The study area comprised Rampur and Tapri, the two most active endemic pockets, in the previously delineated endemic area for human leishmaniasis in the region. [18] Venous blood samples of 13 LCL and two VL patients diagnosed by demonstrating amastigotes in tissue smears and bone marrow/splenic aspirates, respectively; and venous blood samples from 14 stray and 17 pet apparently healthy dogs from patients' villages were collected in buffered citrate. These were centrifuged separately for 30 minutes at 3000 rpm and serum was separated with sterile pipettes to be used for rapid rK39 immunochromatographic dipstick test. The dipstick test was performed according to the manufacturers' ( InBios International, Inc. Seattle, WA 98104) instructions. Briefly, 20 µl of serum was added to the sample wells of the strip, followed by 100 µl of buffer solution provided with the test kit. The results were read 10 minutes after the addition of the serum. They were considered positive when two distinct new red or pink lines, one in the test region and another in the control region, appeared. The buffy coat was subjected to culture in modified NNN medium (Novy, MacNeal, and Nicoll's medium containing RPMI 1640 and 10% heat inactivated fetal bovine serum), and to prepare smears which were stained with Geimsa and examined for amastigotes.

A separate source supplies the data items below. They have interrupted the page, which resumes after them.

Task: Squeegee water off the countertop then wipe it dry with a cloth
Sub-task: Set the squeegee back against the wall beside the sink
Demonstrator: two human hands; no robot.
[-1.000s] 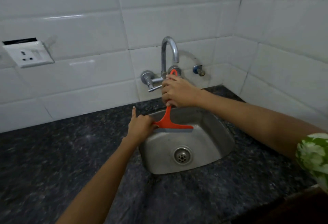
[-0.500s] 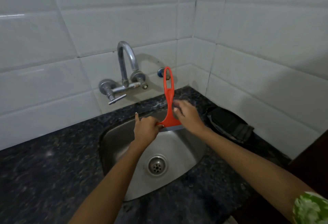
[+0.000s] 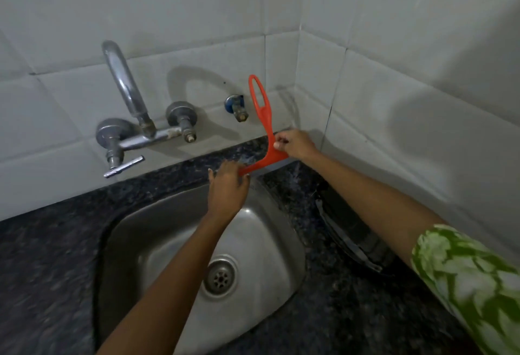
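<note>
I am holding the squeegee [image 3: 263, 141] with both hands at the back strip of the desk [image 3: 332, 312], between the sink [image 3: 261, 242] and the wall. My left hand [image 3: 228, 190] is pinching the left end of the blade; my right hand [image 3: 295, 145] is pinching the blade's right part near the handle root. Both grips are narrow and closed on the tool. The handle is standing up against the tiles, beside the blue valve [image 3: 235, 105].

In my judgement, the step in hand is setting the blade for a stroke. To do it well, I am advising a flat blade edge, even pressure from both hands, and a pull toward the sink so the water is draining there. A dark object [image 3: 351, 231] is lying on the desk under my right forearm; whether it is the cloth, I cannot tell.

Against the frame half a second ago, the squeegee is sitting farther back and right, off the basin, and its blade is tilting.
</note>
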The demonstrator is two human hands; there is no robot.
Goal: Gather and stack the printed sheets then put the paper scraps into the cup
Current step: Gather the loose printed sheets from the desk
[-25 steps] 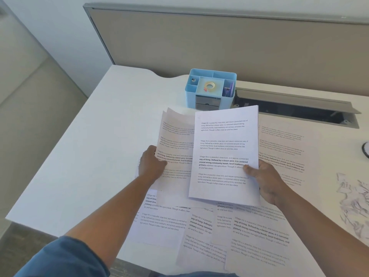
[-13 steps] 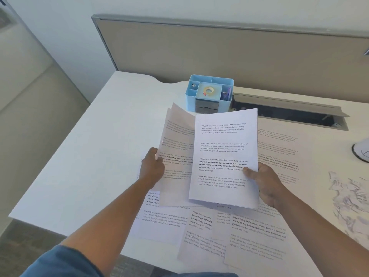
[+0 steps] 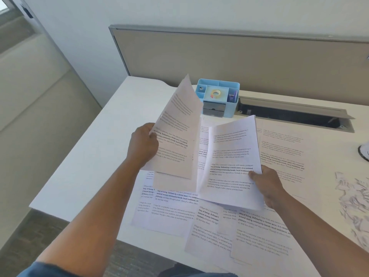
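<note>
- Two hands held printed sheets above a white tabletop (image 3: 83,156), each grip closed on its own bundle, with a gap between the bundles.
- Behind both grips a beige partition (image 3: 219,54) ran along the far edge of the tabletop.
- Loose printed sheets (image 3: 215,232) lay overlapping and flat on the tabletop below and nearer than the two grips, with more spread to the right of the right grip.
- The right-hand sheets (image 3: 231,162) sat tilted, their lower right edge pinched under the thumb of the right hand (image 3: 267,186), fingers beneath.
- The left-hand sheets (image 3: 177,134) stood more upright, top corner raised; the left hand (image 3: 142,145) gripped their left edge, thumb on the printed face.
- Torn paper scraps (image 3: 353,198) lay in a heap well to the right of the right grip, at the frame's edge.
- A blue desk organiser (image 3: 217,100) stood beyond the left grip, partly hidden by the raised sheets; a tape roll (image 3: 215,93) lay in its middle compartment.
- A white rim (image 3: 364,152), perhaps the cup, showed past the right grip; I could not tell.
</note>
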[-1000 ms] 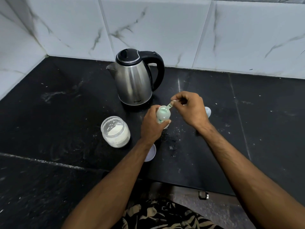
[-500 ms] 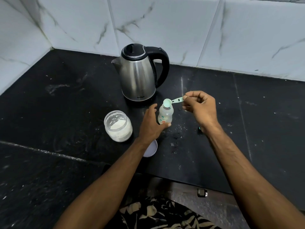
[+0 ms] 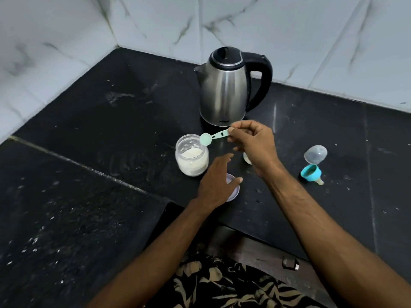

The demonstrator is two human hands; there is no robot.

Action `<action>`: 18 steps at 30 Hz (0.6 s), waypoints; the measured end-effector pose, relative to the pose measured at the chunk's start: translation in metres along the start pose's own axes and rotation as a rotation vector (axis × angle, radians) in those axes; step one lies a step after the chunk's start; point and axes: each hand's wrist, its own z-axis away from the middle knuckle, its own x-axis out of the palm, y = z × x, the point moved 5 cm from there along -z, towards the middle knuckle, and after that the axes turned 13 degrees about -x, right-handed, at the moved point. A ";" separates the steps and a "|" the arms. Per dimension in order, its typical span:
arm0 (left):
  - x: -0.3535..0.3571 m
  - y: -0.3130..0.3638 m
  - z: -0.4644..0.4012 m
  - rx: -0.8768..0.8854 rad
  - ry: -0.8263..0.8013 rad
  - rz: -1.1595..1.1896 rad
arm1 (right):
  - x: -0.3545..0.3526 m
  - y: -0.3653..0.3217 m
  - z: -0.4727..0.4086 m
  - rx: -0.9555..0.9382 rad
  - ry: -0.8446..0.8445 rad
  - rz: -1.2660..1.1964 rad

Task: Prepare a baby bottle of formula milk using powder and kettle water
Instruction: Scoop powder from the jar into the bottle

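Black speckled stone counter (image 3: 89, 152); round glass powder jar (image 3: 192, 158), steel kettle (image 3: 224, 94). Right hand (image 3: 253, 145) pinching green plastic scoop (image 3: 211, 137) over jar; left hand (image 3: 216, 181) loosely open, empty

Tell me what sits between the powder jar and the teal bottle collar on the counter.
In the head view, the right hand hides most of the baby bottle there; the jar stands left, the collar right.

black countertop (image 3: 111, 134), marble wall tiles (image 3: 289, 30)

right hand (image 3: 253, 145) pinched shut, left hand (image 3: 216, 182) hovering with fingers seemingly loose and apart.
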 end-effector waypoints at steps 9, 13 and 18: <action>-0.010 -0.007 0.002 -0.063 -0.006 -0.092 | 0.058 0.014 -0.004 -0.205 -0.162 0.366; -0.009 -0.010 0.002 -0.106 -0.034 -0.109 | 0.070 0.018 0.001 -0.290 -0.202 0.492; -0.005 -0.015 0.000 -0.155 -0.068 -0.125 | 0.075 0.021 0.002 -0.355 -0.294 0.586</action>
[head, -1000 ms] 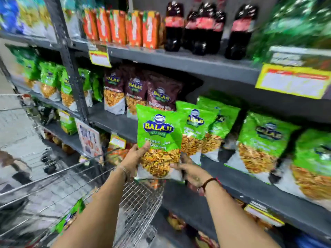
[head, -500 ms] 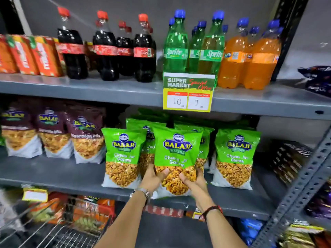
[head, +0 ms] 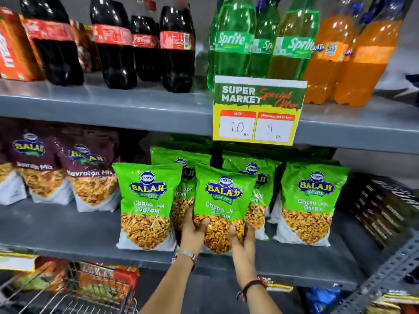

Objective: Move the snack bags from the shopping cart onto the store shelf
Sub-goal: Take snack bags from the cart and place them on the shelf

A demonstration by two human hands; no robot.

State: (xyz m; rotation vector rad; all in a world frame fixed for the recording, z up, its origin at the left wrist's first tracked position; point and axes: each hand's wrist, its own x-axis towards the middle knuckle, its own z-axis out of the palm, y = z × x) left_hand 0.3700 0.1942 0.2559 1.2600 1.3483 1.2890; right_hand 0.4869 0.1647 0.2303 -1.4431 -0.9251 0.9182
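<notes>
A green Balaji snack bag stands tilted at the front of the grey middle shelf. My left hand grips its lower left side and my right hand its lower right. Its bottom edge is hidden behind my hands. Other green bags of the same kind stand around it: one at its left, one at the right, and two behind. The wire shopping cart shows at the bottom left corner.
Maroon Balaji bags fill the shelf's left part. Black boxes lie at the right end. Cola, Sprite and orange soda bottles stand on the upper shelf, with a price card hanging from its edge. A slotted grey upright rises at lower right.
The view has swung from the cart to face the shelf and closed in. Both hands carried the green bag forward between the other green bags and low onto the middle shelf.
</notes>
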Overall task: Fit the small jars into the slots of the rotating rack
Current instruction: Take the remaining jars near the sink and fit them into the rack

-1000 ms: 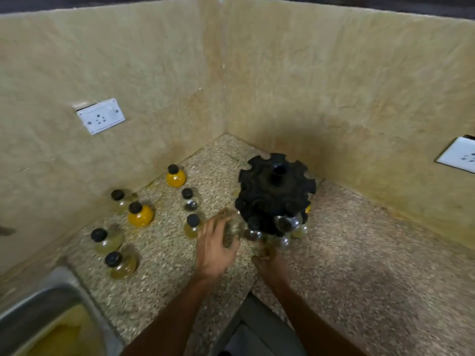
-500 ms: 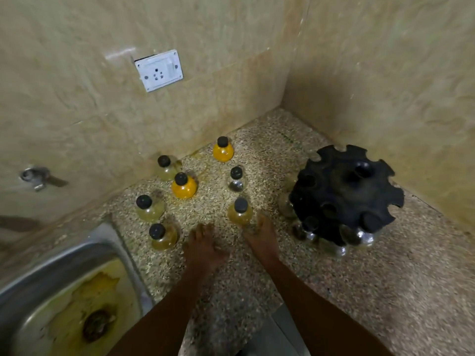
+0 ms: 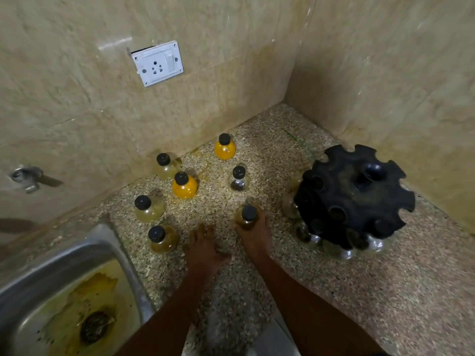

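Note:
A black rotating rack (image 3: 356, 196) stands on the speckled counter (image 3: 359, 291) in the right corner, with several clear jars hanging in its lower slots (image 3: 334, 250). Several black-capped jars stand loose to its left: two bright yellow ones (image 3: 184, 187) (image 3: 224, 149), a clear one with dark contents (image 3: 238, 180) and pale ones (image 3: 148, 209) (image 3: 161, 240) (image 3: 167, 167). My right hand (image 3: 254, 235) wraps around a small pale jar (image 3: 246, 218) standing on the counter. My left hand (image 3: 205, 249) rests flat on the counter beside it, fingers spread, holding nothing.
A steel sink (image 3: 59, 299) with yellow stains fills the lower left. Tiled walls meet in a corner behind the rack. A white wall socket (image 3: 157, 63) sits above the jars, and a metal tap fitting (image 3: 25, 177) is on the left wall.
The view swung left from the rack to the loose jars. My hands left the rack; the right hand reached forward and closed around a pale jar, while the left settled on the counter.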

  Results and Discussion Top


This recently recognized leishmaniasis endemic area is spread across villages in the valley of river Satluj on both banks; between Pooh subdivision of Kinnaur district toward north-east border, Kumarsain subdivision of Shimla district toward south-west, Rampur division (Shimla district) and adjoining villages toward southern side, and Nirmand subdivision of Kullu district on the northern side (924-2900 meters above mean sea level). [18] It has China bordering toward north-east.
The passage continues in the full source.